COVID-19 has thrown all aspects of our healthcare system into stark relief. From staff shortages and overwork to a lack of appropriate equipment available to combat the virus, every detail is under the socio-political microscope.
One such area facing particular scrutiny is healthcare construction and design, with questions rightly raised about infrastructural capacity to handle the current and future pandemics.
When it came into office in December 2019, this government made a manifesto commitment to the construction of 40 new hospitals. So far it’s only delivered six, and most of these are still works in progress. Given the current pressures faced by hospitals and facilities across the UK, this is nowhere near fast enough.
It’s time the construction industry stepped up. As an industry we play a vital role in delivering these buildings and we urgently need to scrutinise our methods and processes to increase efficiency. Fundamentally, we need to explore solutions which will help us build at pace, creating safe, modern and relevant spaces in which medical professionals can work effectively.
In tough times like these, it’s not constructive to dwell on the negatives. We need to find as many positives as we can and, as a structural and civil engineering firm, with many years’ experience working on healthcare projects, we’ve taken the time during lockdown to consider how we could help deliver safe and robust buildings with greater efficiency.
For a rapid-response solution to the challenges we face, offsite construction is an obvious answer. It’s always had the capability to mobilise quickly to provide high-quality temporary and permanent accommodation, upscaling seamlessly to increase output.

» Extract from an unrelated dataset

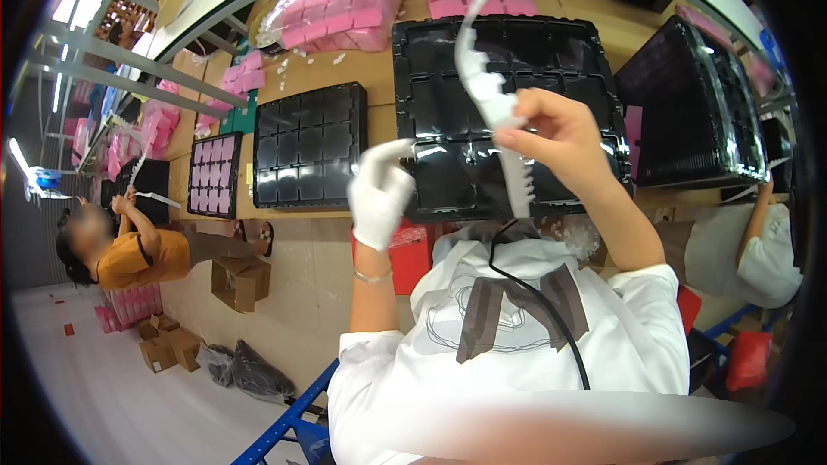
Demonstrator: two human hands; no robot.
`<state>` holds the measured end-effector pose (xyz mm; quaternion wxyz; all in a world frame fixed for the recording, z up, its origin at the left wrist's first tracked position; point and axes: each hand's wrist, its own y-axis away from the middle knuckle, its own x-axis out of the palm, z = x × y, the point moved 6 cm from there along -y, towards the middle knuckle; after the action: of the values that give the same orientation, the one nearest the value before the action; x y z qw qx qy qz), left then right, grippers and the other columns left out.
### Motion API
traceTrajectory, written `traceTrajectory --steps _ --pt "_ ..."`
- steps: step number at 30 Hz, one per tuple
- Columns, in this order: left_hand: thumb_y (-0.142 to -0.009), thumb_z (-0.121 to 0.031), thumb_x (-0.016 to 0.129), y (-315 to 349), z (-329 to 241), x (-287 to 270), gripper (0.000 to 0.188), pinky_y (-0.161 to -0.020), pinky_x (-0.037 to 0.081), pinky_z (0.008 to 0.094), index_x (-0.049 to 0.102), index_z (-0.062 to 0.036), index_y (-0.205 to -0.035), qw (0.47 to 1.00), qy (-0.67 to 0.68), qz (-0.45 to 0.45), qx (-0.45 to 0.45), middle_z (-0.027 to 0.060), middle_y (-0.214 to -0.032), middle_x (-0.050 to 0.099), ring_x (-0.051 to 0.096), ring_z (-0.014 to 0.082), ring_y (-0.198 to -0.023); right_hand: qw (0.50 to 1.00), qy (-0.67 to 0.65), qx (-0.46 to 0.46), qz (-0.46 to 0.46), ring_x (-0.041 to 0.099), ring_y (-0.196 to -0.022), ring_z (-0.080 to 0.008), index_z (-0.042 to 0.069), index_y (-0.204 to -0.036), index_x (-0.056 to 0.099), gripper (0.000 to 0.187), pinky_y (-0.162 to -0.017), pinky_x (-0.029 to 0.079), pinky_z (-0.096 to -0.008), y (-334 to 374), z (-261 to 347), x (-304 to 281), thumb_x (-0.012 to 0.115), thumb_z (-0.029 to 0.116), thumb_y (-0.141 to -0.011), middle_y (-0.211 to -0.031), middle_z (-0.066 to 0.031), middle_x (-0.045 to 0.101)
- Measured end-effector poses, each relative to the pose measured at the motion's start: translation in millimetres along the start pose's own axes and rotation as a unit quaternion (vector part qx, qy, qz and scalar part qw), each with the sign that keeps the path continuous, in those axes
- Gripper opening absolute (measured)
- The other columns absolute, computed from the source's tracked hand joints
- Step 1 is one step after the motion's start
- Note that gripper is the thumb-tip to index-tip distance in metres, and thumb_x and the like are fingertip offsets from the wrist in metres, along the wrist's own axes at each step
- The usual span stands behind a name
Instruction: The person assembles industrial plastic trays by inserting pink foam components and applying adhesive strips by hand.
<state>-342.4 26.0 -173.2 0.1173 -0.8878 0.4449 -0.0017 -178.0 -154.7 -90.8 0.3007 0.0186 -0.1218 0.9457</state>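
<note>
- Right hand [556, 133], bare; thumb and fingers pinched narrow on a long white strip [475, 73] with a notched edge; strip is over the large black tray [551, 45], upper run leaving the top of the view, lower end hanging by the tray's front edge.
- Left hand [382, 198], white-gloved; fingers loosely parted by the tray's left side, nothing seen held; contact with the tray cannot be told.
- Risk, as judged: strip looks thin and bendy, pinched at one spot; a quick wrist turn could swing the loose upper run toward the pink blocks [340, 13] beyond, or kink it at the pinch.
- Risk: notches could snag on the tray's rim if dragged; a hard tug would then tear the strip or shift the tray.
- Risk: black cable [551, 314] hangs over the white shirt [620, 344]; leaning in could catch it on the tray edge.
- Edges: left, a narrow band of tan table [379, 116] before the smaller black tray [308, 146]; right, a tall black stack [689, 108] crowds the right elbow; front rim near the body; most room looks to be upward, over the tray.
</note>
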Motion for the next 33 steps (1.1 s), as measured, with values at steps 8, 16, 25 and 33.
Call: traceTrajectory --steps 8,16,25,33 --pt "-0.095 -0.008 0.067 12 -17 50 0.01 -0.053 0.045 0.0186 0.065 -0.0007 -0.101 0.977 0.148 -0.074 -0.136 0.006 -0.085 0.068 0.058 0.0062 -0.061 0.994 0.033 0.105 -0.013 0.063 -0.081 -0.0063 0.002 -0.105 0.066 0.026 -0.075 0.052 -0.0234 14 -68 25 0.076 0.018 -0.088 -0.091 -0.0023 0.069" --pt "-0.096 -0.006 0.065 25 2 29 0.008 -0.056 0.047 0.0207 0.06 -0.0003 -0.099 0.972 0.16 -0.114 -0.132 0.008 -0.089 0.068 0.061 0.0084 -0.065 0.959 0.23 -0.154 -0.063 0.063 -0.082 -0.0163 0.009 -0.086 0.072 0.013 -0.068 0.05 -0.0269 44 -57 44 0.08 0.006 -0.077 -0.092 -0.0053 0.067" --pt "-0.095 -0.011 0.067 30 12 -25 0.011 -0.057 0.044 0.0182 0.063 -0.0013 -0.098 0.969 0.097 -0.186 -0.133 0.0047 -0.087 0.067 0.058 0.0058 -0.068 0.947 0.208 0.035 0.243 0.064 -0.084 -0.0192 0.006 -0.085 0.074 0.009 -0.072 0.051 -0.0318 -20 -90 60 0.078 0.01 -0.079 -0.088 -0.0053 0.062" --pt "-0.096 -0.01 0.066 39 26 -33 0.013 -0.056 0.043 0.0199 0.064 0.0019 -0.101 0.967 0.128 -0.167 -0.142 0.0079 -0.089 0.067 0.056 0.0069 -0.064 0.892 0.355 -0.087 0.265 0.06 -0.066 -0.022 0.006 -0.08 0.061 0.013 -0.062 0.049 -0.0358 -31 -113 84 0.074 0.009 -0.077 -0.074 -0.0053 0.058"
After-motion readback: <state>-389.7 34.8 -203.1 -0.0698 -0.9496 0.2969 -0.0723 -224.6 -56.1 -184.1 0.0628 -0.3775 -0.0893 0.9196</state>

Importantly, the partial pre-design of the structures makes it simpler to check structural loads in relation to the site, and the lightweight nature of components often means simple, more cost effective foundation designs.
Furthermore, the benefits of offsite technology are not just limited to structure. Utilising pre-designed mechanical and electrical components, or even precast foundations, can significantly enhance and speed-up the build. This also reduces the number of people required on site and minimises disruption to existing services, particularly important if extending an existing structure and/ or working in a busy live healthcare environment.
Setting the Standard
Another important efficiency-booster, which goes hand in hand with offsite construction, is standardisation. For example, there are many advantages to using pre-rendered ward and theatre block layouts, which generally require a standard configuration and have predefined space requirements.

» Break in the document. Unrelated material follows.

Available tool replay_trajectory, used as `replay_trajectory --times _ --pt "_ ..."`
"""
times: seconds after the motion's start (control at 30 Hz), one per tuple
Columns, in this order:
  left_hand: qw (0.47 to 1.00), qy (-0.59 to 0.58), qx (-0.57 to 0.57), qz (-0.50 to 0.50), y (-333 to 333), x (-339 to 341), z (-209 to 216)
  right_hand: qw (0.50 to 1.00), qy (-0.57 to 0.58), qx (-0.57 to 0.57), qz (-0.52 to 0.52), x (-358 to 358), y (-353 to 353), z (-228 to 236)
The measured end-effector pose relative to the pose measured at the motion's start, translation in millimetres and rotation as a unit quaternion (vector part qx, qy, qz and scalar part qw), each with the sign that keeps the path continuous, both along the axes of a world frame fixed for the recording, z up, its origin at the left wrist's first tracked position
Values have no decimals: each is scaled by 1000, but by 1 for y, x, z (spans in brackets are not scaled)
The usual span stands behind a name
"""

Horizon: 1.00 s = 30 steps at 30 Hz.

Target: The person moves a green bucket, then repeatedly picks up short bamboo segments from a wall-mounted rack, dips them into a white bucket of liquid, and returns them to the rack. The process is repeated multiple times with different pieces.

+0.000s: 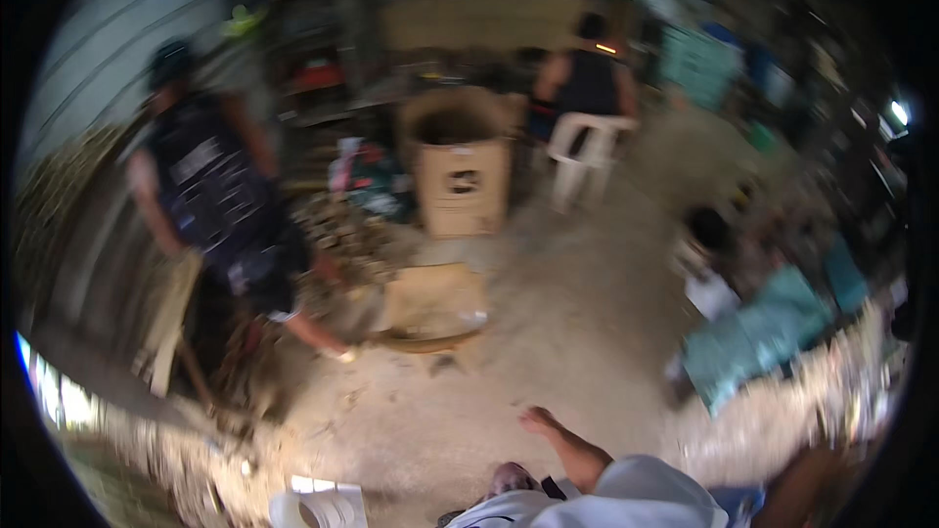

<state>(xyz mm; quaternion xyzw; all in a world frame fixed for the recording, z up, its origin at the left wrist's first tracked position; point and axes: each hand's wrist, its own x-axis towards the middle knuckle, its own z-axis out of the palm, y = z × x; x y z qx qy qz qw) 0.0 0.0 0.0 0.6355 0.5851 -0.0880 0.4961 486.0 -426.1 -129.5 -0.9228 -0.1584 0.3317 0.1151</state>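
From the lower edge a bare forearm reaches out of a pale sleeve [646,494], and at its end is my right hand [536,418], above the concrete floor [577,342]. Motion blur smears its fingers, and I make out no object in it. A rounded, dark skin-toned shape [514,477] shows beside my pale shirt; I cannot tell which body part it is. My left hand cannot be picked out. Farther ahead on the floor lies a low, open cardboard piece [435,303], apart from my right hand.
A tall cardboard box [462,176] stands ahead. At left a person in dark clothes [210,176] stands by a scrap heap [342,235]. Another person [590,78] sits on a white plastic stool [587,147]. Green sacks [753,332] and a crouching person [706,235] are at right.
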Motion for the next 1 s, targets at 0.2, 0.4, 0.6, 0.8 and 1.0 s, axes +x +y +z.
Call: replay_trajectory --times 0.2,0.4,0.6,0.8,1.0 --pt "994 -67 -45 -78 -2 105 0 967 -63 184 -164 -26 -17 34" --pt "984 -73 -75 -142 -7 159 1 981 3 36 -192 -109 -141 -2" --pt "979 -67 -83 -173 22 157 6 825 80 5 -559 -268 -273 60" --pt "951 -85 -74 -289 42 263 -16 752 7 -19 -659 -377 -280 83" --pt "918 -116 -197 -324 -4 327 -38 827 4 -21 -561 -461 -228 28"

This process saves essential time and money, through streamlining design input, realising efficiencies through volume manufacture of standardised components and waste reduction from utilising standard material sizes.
ProCure 22, the Department of Health and Social Care’s Construction Procurement framework, for the development and delivery of NHS capital schemes, aspires to this scenario.
So far it has been moderately successful in delivering a more consistent, streamlined and less complex procurement journey. Testament to its effectiveness, it has provided more than 850 publicly funded NHS projects (valued around £6bn) over the past 15 years.
Particularly, it has explicitly recognised and endorse the use of standardised components, leading to improved cost efficiencies and savings of up to 30% on projects where ProCure 22 has been followed.
However, there’s still much to learn. Best practice to achieving this standardised, procurement landscape can be taken from the development of the standard layouts and output specifications carried out by ESFA and the education capital programme.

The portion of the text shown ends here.